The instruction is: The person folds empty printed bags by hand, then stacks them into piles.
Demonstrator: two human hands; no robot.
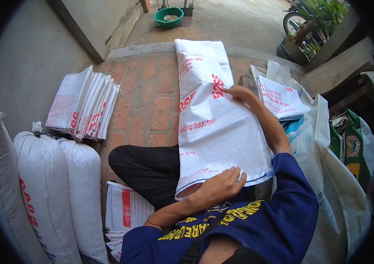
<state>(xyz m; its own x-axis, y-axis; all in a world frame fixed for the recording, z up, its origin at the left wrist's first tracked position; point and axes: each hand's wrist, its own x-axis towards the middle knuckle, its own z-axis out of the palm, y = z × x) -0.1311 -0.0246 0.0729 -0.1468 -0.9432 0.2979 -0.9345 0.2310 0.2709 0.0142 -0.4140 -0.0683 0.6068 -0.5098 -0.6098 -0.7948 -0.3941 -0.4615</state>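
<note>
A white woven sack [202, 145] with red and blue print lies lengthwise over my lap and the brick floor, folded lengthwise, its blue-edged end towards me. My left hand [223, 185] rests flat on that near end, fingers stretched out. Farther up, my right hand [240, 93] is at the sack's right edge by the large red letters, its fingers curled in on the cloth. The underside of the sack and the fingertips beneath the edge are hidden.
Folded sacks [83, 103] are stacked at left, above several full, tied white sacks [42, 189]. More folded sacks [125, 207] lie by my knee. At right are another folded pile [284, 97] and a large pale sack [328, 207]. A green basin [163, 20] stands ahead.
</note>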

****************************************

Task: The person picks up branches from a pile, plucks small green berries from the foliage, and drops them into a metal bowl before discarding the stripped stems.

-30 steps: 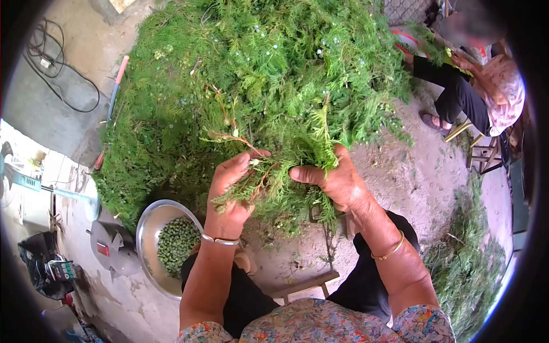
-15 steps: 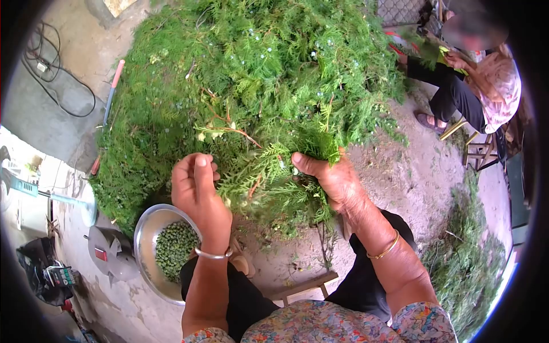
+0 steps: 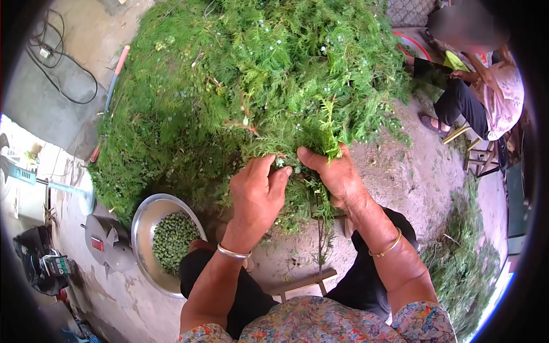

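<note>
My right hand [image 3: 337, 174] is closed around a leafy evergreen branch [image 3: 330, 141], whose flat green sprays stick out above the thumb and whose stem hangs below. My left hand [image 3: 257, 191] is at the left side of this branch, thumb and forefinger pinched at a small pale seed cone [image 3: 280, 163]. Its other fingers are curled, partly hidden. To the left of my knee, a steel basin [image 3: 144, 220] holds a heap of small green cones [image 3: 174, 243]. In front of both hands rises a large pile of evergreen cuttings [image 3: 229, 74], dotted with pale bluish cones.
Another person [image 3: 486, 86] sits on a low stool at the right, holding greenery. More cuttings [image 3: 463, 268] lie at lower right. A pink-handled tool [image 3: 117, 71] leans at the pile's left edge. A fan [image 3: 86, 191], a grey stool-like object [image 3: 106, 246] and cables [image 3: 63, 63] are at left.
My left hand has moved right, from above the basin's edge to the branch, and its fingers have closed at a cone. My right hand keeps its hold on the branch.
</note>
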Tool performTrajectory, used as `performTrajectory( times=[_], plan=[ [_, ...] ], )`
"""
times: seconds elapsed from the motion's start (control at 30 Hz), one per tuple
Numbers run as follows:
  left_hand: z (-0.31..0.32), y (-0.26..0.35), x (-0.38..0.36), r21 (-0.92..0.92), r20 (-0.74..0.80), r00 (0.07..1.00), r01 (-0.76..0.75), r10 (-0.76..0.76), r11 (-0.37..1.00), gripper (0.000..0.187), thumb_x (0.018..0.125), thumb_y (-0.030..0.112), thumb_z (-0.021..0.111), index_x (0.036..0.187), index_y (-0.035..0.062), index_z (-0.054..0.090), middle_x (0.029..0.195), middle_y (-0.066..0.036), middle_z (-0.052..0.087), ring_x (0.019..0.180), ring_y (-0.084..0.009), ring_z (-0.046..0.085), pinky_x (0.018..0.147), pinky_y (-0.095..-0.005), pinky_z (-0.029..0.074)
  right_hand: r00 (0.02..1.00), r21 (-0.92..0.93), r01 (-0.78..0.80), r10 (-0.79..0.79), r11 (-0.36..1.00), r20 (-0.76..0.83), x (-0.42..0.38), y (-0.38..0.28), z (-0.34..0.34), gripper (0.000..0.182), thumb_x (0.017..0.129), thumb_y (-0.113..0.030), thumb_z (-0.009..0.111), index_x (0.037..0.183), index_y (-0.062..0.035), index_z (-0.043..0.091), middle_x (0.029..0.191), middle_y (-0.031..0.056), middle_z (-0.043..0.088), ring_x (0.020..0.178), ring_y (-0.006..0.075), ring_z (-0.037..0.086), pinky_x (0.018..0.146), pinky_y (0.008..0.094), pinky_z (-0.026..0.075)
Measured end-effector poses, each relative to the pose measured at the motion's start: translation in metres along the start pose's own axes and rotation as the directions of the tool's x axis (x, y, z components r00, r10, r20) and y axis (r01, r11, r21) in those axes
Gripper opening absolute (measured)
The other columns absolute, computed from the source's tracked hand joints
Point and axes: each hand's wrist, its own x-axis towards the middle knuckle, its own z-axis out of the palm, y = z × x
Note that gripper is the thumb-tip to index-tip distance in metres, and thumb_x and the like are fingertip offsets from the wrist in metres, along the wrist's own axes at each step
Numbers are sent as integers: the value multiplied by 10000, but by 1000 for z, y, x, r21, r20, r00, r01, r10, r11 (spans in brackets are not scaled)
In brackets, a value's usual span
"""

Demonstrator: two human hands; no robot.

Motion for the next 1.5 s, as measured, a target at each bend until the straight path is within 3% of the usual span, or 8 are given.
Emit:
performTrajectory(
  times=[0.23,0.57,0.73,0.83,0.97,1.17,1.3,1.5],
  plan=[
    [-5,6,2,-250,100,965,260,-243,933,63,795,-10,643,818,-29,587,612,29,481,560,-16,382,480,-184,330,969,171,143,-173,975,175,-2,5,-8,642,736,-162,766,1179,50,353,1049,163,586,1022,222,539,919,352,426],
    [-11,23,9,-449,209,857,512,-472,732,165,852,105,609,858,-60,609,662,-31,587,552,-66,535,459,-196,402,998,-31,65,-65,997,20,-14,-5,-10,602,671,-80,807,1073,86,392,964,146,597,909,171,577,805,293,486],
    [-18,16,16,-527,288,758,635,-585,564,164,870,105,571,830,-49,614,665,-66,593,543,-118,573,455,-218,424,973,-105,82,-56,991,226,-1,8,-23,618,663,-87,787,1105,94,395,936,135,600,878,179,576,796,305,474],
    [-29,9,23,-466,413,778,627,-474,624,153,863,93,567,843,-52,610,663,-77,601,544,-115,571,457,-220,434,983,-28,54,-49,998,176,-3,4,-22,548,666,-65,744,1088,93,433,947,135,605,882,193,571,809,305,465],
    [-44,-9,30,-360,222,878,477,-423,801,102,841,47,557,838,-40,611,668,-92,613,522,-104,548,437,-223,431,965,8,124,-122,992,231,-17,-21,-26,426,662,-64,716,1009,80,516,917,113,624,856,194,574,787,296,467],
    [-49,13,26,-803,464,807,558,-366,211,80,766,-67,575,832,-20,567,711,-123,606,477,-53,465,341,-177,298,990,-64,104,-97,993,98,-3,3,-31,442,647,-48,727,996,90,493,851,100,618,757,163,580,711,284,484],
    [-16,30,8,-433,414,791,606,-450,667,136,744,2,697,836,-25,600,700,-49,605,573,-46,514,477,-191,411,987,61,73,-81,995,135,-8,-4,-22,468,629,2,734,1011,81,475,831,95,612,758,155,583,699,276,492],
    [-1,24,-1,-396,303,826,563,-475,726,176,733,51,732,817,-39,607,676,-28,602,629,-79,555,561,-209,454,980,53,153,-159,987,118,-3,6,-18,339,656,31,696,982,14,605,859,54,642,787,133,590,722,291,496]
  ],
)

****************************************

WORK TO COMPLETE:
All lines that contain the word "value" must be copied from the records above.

REPLY TO THE TASK:
Numbers are sent as integers: the value multiplied by 10000, but by 1000 for z, y, x, r21, r20, r00, r01, r10, r11 (spans in brackets are not scaled)
In brackets, a value's usual span

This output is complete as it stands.